- [WHAT NEEDS TO BE DONE]: Give the data again exactly as written, without any of its pictures.

- [STORED DATA]:
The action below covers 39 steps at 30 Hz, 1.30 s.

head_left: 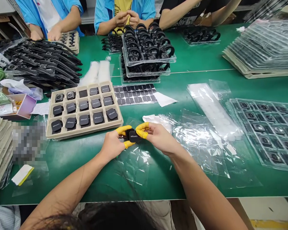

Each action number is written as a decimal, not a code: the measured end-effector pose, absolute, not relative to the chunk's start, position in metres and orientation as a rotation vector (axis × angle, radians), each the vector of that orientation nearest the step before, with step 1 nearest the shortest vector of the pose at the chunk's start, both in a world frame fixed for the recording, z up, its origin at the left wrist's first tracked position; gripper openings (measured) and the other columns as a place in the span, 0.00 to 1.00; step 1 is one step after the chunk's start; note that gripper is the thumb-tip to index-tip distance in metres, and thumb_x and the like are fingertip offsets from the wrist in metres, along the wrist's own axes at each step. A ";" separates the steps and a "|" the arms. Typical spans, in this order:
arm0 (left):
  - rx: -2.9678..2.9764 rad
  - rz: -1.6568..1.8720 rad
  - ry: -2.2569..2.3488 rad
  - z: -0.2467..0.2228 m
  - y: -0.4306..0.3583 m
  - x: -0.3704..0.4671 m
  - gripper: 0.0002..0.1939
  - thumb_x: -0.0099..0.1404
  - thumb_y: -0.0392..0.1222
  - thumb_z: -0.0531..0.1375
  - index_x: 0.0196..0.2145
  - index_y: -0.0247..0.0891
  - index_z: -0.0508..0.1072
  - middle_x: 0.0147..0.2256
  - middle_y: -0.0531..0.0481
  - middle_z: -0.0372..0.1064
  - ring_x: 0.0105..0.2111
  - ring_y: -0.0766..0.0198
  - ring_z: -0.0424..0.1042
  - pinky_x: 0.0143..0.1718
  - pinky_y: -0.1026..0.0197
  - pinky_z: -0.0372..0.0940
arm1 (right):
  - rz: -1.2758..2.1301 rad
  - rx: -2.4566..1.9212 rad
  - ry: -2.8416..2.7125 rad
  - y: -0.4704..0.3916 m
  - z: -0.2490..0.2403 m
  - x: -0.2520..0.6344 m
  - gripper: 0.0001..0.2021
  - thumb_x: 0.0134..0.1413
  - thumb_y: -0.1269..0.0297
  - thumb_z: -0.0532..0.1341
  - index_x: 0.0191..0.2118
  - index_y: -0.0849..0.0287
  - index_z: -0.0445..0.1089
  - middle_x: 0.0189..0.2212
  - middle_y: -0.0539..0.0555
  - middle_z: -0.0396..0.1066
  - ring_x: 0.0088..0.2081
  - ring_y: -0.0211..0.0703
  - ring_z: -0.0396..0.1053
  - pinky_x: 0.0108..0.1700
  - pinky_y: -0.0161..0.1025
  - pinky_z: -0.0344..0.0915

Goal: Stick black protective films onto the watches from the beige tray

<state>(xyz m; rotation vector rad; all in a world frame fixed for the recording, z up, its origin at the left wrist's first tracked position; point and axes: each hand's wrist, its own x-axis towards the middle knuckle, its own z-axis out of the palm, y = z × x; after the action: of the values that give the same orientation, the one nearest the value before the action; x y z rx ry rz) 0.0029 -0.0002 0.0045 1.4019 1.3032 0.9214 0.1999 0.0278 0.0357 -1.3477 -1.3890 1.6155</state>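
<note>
Yellow finger cots cover fingertips on both hands. My left hand [112, 142] is closed around a dark watch case [128, 134], gripping its left side. My right hand [159, 136] pinches a black square film with pale lettering [134, 136] at its right edge. The film overlaps the front of the watch case; whether it is stuck to it I cannot tell. Left of my hands lies a beige compartment tray [86, 130] of watch cases, most covered with similar black films. Behind it is a sheet of black film stickers [135, 94].
Clear plastic sheets [196, 140] lie to my right, beside a clear tray of watch cases [266, 134]. Stacked trays of black-strapped watches [146, 57] stand ahead. Black watch straps [43, 62] pile up at left. Tray stacks [261, 48] rise far right. Several co-workers sit opposite.
</note>
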 end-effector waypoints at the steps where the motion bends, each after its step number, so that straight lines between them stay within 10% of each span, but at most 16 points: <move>1: 1.413 0.921 1.308 0.005 -0.001 0.003 0.28 0.52 0.40 0.73 0.53 0.43 0.78 0.45 0.50 0.81 0.42 0.58 0.80 0.52 0.55 0.75 | 1.614 -1.353 -1.384 0.028 0.033 0.199 0.14 0.45 0.55 0.72 0.36 0.56 0.74 0.35 0.54 0.77 0.39 0.45 0.75 0.44 0.44 0.73; 39: 1.557 0.868 1.352 0.006 -0.003 0.002 0.28 0.53 0.41 0.72 0.52 0.44 0.78 0.44 0.51 0.81 0.41 0.59 0.80 0.48 0.56 0.75 | 1.628 -1.411 -1.166 0.025 0.032 0.184 0.18 0.37 0.54 0.75 0.32 0.58 0.72 0.32 0.53 0.76 0.34 0.44 0.75 0.42 0.45 0.76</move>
<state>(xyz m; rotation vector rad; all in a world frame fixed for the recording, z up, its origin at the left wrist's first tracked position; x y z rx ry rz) 0.0024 -0.0026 0.0061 1.5567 1.3521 0.8680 0.1845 0.0253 0.0319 -1.4107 -1.1655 1.6281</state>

- [SOLUTION TO THIS EXERCISE]:
The action below covers 39 steps at 30 Hz, 1.30 s.

head_left: 

Each action number is written as a decimal, not a code: the measured end-effector pose, absolute, not relative to the chunk's start, position in metres and orientation as a rotation vector (axis × angle, radians), each the vector of that orientation nearest the step before, with step 1 nearest the shortest vector of the pose at the chunk's start, both in a world frame fixed for the recording, z up, its origin at the left wrist's first tracked position; gripper openings (measured) and the other columns as a place in the span, 0.00 to 1.00; step 1 is one step after the chunk's start; note that gripper is the thumb-tip to index-tip distance in metres, and thumb_x and the like are fingertip offsets from the wrist in metres, along the wrist's own axes at each step. A ";" separates the steps and a "|" the arms. Typical spans, in this order:
arm0 (left):
  - rx: -2.9678..2.9764 rad
  - rz: -1.6568..1.8720 rad
  - ry: -2.2569..2.3488 rad
  - z: -0.2467..0.2228 m
  - y: -0.4306..0.3583 m
  - x: -0.3704..0.4671 m
  - gripper: 0.0002..0.1939
  - thumb_x: -0.0099..0.1404
  - thumb_y: -0.0392..0.1222
  - thumb_z: -0.0531..0.1375
  - index_x: 0.0196..0.2145
  - index_y: -0.0247..0.0891
  - index_z: -0.0508..0.1072
  - middle_x: 0.0147..0.2256
  - middle_y: -0.0531..0.0481
  - middle_z: -0.0372..0.1064
  - ring_x: 0.0105..0.2111
  - ring_y: -0.0766..0.0198
  - ring_z: -0.0424..0.1042
  - pinky_x: 0.0143..0.1718
  - pinky_y: -0.1026..0.0197
  - pinky_z: -0.0372..0.0940
arm1 (right):
  - rz: -1.2758..2.1301 rad
  - rx: -2.4566..1.9212 rad
  - ry: -2.8416..2.7125 rad
  - y: -0.4704..0.3916 m
  - z: -0.2490..0.2403 m
  - x: -0.2520..0.6344 m
  - gripper: 0.0001..0.2021
  - thumb_x: 0.0134..0.1413
  - thumb_y: -0.1269..0.0297
  - thumb_z: -0.0532..0.1341
  - index_x: 0.0191..0.2118
  - index_y: -0.0849..0.0287
  - index_z: -0.0445..0.1089
  - middle_x: 0.0189..0.2212
  - middle_y: -0.0539..0.0555
  - middle_z: -0.0396..0.1066
  - ring_x: 0.0088..0.2081
  - ring_y: -0.0211..0.0703
  - ring_z: -0.0396..0.1053
  - pinky_x: 0.0108..0.1700
  - pinky_y: -0.0161..0.1025
  - pinky_z: -0.0344..0.0915

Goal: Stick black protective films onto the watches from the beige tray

<state>(xyz m; rotation vector rad; all in a world frame fixed for the recording, z up, its origin at the left wrist's first tracked position; point and axes: each hand's wrist, its own x-axis towards the middle knuckle, its own z-axis out of the palm, y = z × x; after the action: of the values that give the same orientation, the one nearest the value before the action; x y z rx ry rz) 0.0029 -0.0002 0.0045 1.4019 1.3032 0.9214 0.1999 0.0278 0.0357 -1.3477 -1.3890 1.6155</state>
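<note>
Yellow finger cots cover fingertips on both hands. My left hand [112, 142] is closed around a dark watch case [128, 134], gripping its left side. My right hand [159, 136] pinches a black square film with pale lettering [134, 136] at its right edge. The film overlaps the front of the watch case; whether it is stuck to it I cannot tell. Left of my hands lies a beige compartment tray [86, 130] of watch cases, most covered with similar black films. Behind it is a sheet of black film stickers [135, 94].
Clear plastic sheets [196, 140] lie to my right, beside a clear tray of watch cases [266, 134]. Stacked trays of black-strapped watches [146, 57] stand ahead. Black watch straps [43, 62] pile up at left. Tray stacks [261, 48] rise far right. Several co-workers sit opposite.
</note>
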 end-effector waypoints at the steps where the motion bends, each after its step number, so that straight lines between them stay within 10% of each span, but at most 16 points: <move>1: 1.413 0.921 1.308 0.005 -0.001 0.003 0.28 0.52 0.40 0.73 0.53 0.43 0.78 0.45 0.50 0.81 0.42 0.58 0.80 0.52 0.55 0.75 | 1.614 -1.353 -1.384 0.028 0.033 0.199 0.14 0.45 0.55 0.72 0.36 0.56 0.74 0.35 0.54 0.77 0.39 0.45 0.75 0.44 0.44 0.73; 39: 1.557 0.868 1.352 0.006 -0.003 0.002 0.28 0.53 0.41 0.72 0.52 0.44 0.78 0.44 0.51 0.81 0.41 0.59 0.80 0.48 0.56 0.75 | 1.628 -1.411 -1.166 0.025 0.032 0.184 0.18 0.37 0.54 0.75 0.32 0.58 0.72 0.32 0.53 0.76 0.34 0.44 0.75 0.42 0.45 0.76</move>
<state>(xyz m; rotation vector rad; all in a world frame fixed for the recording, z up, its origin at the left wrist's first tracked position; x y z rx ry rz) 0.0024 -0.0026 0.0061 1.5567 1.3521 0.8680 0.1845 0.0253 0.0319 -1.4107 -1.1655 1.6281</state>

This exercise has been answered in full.